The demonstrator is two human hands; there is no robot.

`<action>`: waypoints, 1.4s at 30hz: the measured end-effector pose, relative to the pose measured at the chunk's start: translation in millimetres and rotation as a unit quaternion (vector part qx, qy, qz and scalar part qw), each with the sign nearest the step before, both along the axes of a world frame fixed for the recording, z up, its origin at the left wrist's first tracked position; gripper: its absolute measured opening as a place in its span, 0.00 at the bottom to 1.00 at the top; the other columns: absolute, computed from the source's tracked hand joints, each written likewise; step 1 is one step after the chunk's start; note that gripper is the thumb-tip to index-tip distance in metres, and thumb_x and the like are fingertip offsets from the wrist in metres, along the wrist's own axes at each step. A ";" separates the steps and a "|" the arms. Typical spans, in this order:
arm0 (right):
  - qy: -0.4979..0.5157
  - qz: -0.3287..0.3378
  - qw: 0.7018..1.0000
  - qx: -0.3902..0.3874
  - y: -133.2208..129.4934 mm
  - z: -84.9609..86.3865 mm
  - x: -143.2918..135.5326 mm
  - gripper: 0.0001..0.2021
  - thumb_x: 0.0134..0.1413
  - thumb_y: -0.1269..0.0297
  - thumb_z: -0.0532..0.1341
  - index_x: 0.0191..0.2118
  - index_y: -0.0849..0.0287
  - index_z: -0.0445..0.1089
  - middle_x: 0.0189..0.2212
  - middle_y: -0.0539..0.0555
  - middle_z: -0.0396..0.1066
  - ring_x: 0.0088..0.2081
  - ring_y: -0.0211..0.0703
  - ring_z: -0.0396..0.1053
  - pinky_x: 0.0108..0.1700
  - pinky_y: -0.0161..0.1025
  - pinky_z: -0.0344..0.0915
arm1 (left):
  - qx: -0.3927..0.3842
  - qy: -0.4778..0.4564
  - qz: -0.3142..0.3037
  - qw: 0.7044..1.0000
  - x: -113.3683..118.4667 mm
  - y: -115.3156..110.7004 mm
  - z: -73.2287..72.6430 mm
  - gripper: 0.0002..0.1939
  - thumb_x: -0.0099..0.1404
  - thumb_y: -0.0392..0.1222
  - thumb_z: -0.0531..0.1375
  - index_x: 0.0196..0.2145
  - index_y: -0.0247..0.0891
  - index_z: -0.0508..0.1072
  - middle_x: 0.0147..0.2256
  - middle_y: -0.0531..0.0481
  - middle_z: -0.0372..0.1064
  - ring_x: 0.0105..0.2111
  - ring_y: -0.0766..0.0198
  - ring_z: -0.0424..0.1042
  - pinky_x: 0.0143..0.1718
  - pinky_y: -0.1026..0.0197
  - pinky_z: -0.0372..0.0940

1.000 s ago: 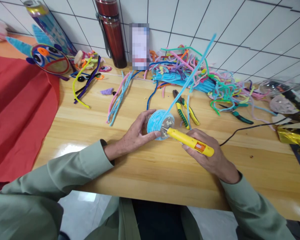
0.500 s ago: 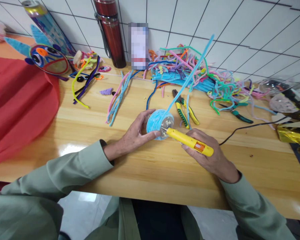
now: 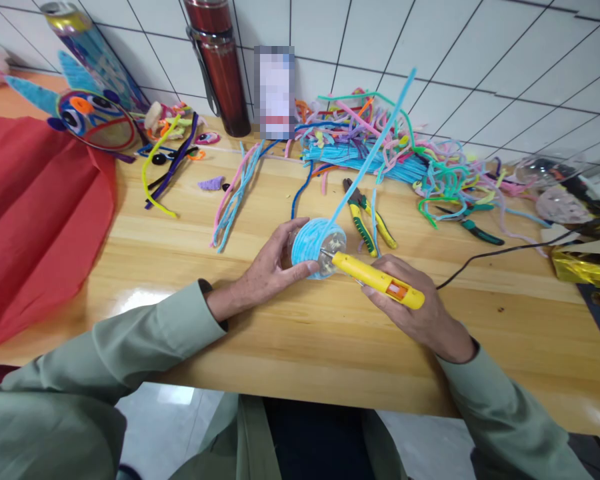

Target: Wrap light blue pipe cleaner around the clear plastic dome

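My left hand (image 3: 280, 259) is closed around a clear round bottle piece (image 3: 335, 248) lying on its side. Light blue pipe cleaner (image 3: 306, 241) is wound round it in rows, and one free length (image 3: 377, 143) sticks up to the right. In my right hand (image 3: 416, 300) is a yellow hot glue gun (image 3: 375, 279). Its metal nozzle is at the edge of the windings, by the clear end of the bottle piece; whether it touches cannot be told. Behind lie yellow-and-green pliers (image 3: 367, 217).
A pile of coloured pipe cleaners (image 3: 370, 143) lines the wall, beside green-handled pliers (image 3: 473, 227). A red thermos (image 3: 217, 70), a phone-like screen (image 3: 275, 93) and a decorated fish-like craft (image 3: 93, 117) stand left. A black cord (image 3: 485, 256) runs right. Red cloth (image 3: 40, 220) covers the left side.
Both hands hold nearly the same pose, with the glue gun still at the windings. The whole view has shifted very slightly.
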State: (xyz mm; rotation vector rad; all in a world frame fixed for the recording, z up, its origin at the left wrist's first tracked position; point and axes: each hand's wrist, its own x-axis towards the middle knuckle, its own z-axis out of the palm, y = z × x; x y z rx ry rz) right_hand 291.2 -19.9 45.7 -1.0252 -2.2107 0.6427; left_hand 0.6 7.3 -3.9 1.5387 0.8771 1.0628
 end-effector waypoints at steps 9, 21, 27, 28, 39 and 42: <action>0.013 0.002 1.000 -0.007 0.4 -1.4 -0.6 0.06 0.70 0.65 0.65 0.40 0.51 0.68 0.34 0.50 0.70 0.34 0.44 0.70 0.36 0.43 0.66 | 0.015 -0.011 -0.004 1.000 0.0 1.7 -1.3 0.39 0.68 0.56 0.72 0.68 0.46 0.60 0.67 0.38 0.66 0.67 0.45 0.70 0.70 0.38 0.67; 0.008 0.000 1.000 -0.010 0.9 -1.9 -1.8 0.06 0.70 0.64 0.65 0.40 0.51 0.68 0.34 0.49 0.70 0.34 0.44 0.71 0.36 0.43 0.66 | 0.024 0.001 0.005 1.000 -0.3 1.8 -3.3 0.40 0.68 0.57 0.72 0.69 0.46 0.60 0.67 0.38 0.67 0.67 0.44 0.70 0.69 0.38 0.68; 0.006 0.004 1.000 -0.004 0.7 -1.4 -0.8 0.06 0.70 0.64 0.65 0.41 0.51 0.67 0.33 0.49 0.69 0.33 0.43 0.70 0.36 0.43 0.66 | 0.019 0.004 0.006 1.000 0.1 1.5 -2.0 0.40 0.68 0.58 0.72 0.69 0.45 0.61 0.67 0.37 0.67 0.67 0.44 0.70 0.69 0.38 0.68; 0.005 0.002 1.000 -0.004 0.7 -1.4 -0.8 0.06 0.70 0.64 0.65 0.40 0.51 0.67 0.33 0.49 0.69 0.33 0.43 0.69 0.35 0.43 0.66 | 0.019 0.004 0.007 1.000 0.1 1.6 -1.8 0.40 0.68 0.58 0.72 0.69 0.45 0.61 0.67 0.37 0.67 0.67 0.44 0.70 0.69 0.38 0.68; 0.005 0.007 1.000 -0.014 0.5 -0.2 -1.9 0.04 0.70 0.65 0.65 0.42 0.51 0.69 0.34 0.50 0.72 0.34 0.45 0.71 0.36 0.43 0.68 | 0.022 -0.016 -0.002 1.000 0.6 1.4 -1.3 0.39 0.68 0.56 0.72 0.69 0.45 0.62 0.67 0.38 0.67 0.67 0.45 0.70 0.70 0.38 0.68; 0.002 0.009 1.000 -0.020 0.4 0.7 -2.5 0.04 0.70 0.64 0.65 0.41 0.51 0.69 0.34 0.50 0.71 0.33 0.44 0.71 0.36 0.42 0.67 | 0.026 -0.018 -0.002 0.999 1.0 1.8 -2.7 0.39 0.69 0.55 0.72 0.69 0.46 0.61 0.67 0.38 0.67 0.66 0.45 0.70 0.70 0.37 0.67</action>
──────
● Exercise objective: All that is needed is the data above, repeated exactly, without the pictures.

● Output for this exercise:
The demonstrator is two human hands; there is no robot.

`<action>`: waypoints, 1.4s at 30hz: the measured end-effector pose, relative to the pose measured at the chunk's start: translation in millimetres and rotation as a unit quaternion (vector part qx, qy, qz and scalar part qw), each with the sign nearest the step before, both along the axes of a world frame fixed for the recording, z up, its origin at the left wrist's first tracked position; gripper: its absolute measured opening as a place in its span, 0.00 at the bottom to 1.00 at the top; the other columns: absolute, computed from the source's tracked hand joints, each written likewise; step 1 is one step after the chunk's start; note that gripper is the thumb-tip to index-tip distance in metres, and thumb_x and the like are fingertip offsets from the wrist in metres, along the wrist's own axes at each step. A ";" separates the steps and a "|" the arms. Typical spans, in this order:
arm0 (right):
  - qy: -0.4979..0.5157
  - qz: -0.3287..0.3378
  - qw: 0.7018..1.0000
  - qx: -0.3902..0.3874
  - y: -133.2208..129.4934 mm
  - z: -84.9609..86.3865 mm
  - x: -143.2918..135.5326 mm
  - gripper: 0.0001..0.2021
  - thumb_x: 0.0134..0.1413
  - thumb_y: -0.1269..0.0297
  - thumb_z: -0.0532..0.1341
  - index_x: 0.0191..0.2118
  - index_y: -0.0849..0.0287
  - index_z: -0.0445..0.1089
  - middle_x: 0.0189..0.2212
  - middle_y: -0.0539..0.0555
  - middle_z: -0.0396..0.1066
  - ring_x: 0.0088..0.2081
  - ring_y: -0.0211..0.0703
  - ring_z: -0.0396..0.1053
  - pinky_x: 0.0108..0.1700
  - pinky_y: -0.0161..0.1025
  - pinky_z: -0.0344..0.0915
arm1 (left):
  - qx: -0.3927..0.3842
  - qy: -0.4778..0.4564
  - qz: -0.3142..0.3037
  - qw: 0.7044..1.0000
  - x: -113.3683..118.4667 mm
  - y: -115.3156..110.7004 mm
  - z: -73.2287..72.6430 mm
  - gripper: 0.0002..0.1939
  - thumb_x: -0.0099..0.1404
  - thumb_y: -0.0392..0.1222
  - thumb_z: -0.0531..0.1375
  - index_x: 0.0196..0.2145
  - index_y: -0.0247..0.0891
  - index_z: -0.0508..0.1072
  - middle_x: 0.0147..0.2256
  - middle_y: -0.0531..0.0481
  - middle_z: -0.0372..0.1064
  - ring_x: 0.0105..0.2111
  - ring_y: -0.0766..0.0198
  - ring_z: -0.0424..0.1042
  - pinky_x: 0.0143..0.1718
  - pinky_y: -0.1026..0.0197
  - pinky_z: -0.0372..0.0940

1.000 s ago: 
0.500 s ago: 
now: 

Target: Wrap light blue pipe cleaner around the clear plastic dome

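My left hand (image 3: 280, 259) is closed around a clear round bottle piece (image 3: 335, 248) lying on its side. Light blue pipe cleaner (image 3: 306, 241) is wound round it in rows, and one free length (image 3: 377, 143) sticks up to the right. In my right hand (image 3: 416, 300) is a yellow hot glue gun (image 3: 375, 279). Its metal nozzle is at the edge of the windings, by the clear end of the bottle piece; whether it touches cannot be told. Behind lie yellow-and-green pliers (image 3: 367, 217).
A pile of coloured pipe cleaners (image 3: 370, 143) lines the wall, beside green-handled pliers (image 3: 473, 227). A red thermos (image 3: 217, 70), a phone-like screen (image 3: 275, 93) and a decorated fish-like craft (image 3: 93, 117) stand left. A black cord (image 3: 485, 256) runs right. Red cloth (image 3: 40, 220) covers the left side.
Both hands hold nearly the same pose, with the glue gun still at the windings. The whole view has shifted very slightly.
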State: (xyz mm; rotation vector rad; all in a world frame fixed for the recording, z up, its origin at the left wrist's first tracked position; point and axes: each hand's wrist, its own x-axis towards the middle knuckle, its own z-axis out of the palm, y = z × x; x y z rx ry rz) right_hand 291.2 -19.9 45.7 -1.0252 -2.2107 0.6427; left_hand 0.6 7.3 -3.9 1.5387 0.8771 1.0628
 end-effector waypoints at steps 9, 21, 27, 28, 39 and 42: <action>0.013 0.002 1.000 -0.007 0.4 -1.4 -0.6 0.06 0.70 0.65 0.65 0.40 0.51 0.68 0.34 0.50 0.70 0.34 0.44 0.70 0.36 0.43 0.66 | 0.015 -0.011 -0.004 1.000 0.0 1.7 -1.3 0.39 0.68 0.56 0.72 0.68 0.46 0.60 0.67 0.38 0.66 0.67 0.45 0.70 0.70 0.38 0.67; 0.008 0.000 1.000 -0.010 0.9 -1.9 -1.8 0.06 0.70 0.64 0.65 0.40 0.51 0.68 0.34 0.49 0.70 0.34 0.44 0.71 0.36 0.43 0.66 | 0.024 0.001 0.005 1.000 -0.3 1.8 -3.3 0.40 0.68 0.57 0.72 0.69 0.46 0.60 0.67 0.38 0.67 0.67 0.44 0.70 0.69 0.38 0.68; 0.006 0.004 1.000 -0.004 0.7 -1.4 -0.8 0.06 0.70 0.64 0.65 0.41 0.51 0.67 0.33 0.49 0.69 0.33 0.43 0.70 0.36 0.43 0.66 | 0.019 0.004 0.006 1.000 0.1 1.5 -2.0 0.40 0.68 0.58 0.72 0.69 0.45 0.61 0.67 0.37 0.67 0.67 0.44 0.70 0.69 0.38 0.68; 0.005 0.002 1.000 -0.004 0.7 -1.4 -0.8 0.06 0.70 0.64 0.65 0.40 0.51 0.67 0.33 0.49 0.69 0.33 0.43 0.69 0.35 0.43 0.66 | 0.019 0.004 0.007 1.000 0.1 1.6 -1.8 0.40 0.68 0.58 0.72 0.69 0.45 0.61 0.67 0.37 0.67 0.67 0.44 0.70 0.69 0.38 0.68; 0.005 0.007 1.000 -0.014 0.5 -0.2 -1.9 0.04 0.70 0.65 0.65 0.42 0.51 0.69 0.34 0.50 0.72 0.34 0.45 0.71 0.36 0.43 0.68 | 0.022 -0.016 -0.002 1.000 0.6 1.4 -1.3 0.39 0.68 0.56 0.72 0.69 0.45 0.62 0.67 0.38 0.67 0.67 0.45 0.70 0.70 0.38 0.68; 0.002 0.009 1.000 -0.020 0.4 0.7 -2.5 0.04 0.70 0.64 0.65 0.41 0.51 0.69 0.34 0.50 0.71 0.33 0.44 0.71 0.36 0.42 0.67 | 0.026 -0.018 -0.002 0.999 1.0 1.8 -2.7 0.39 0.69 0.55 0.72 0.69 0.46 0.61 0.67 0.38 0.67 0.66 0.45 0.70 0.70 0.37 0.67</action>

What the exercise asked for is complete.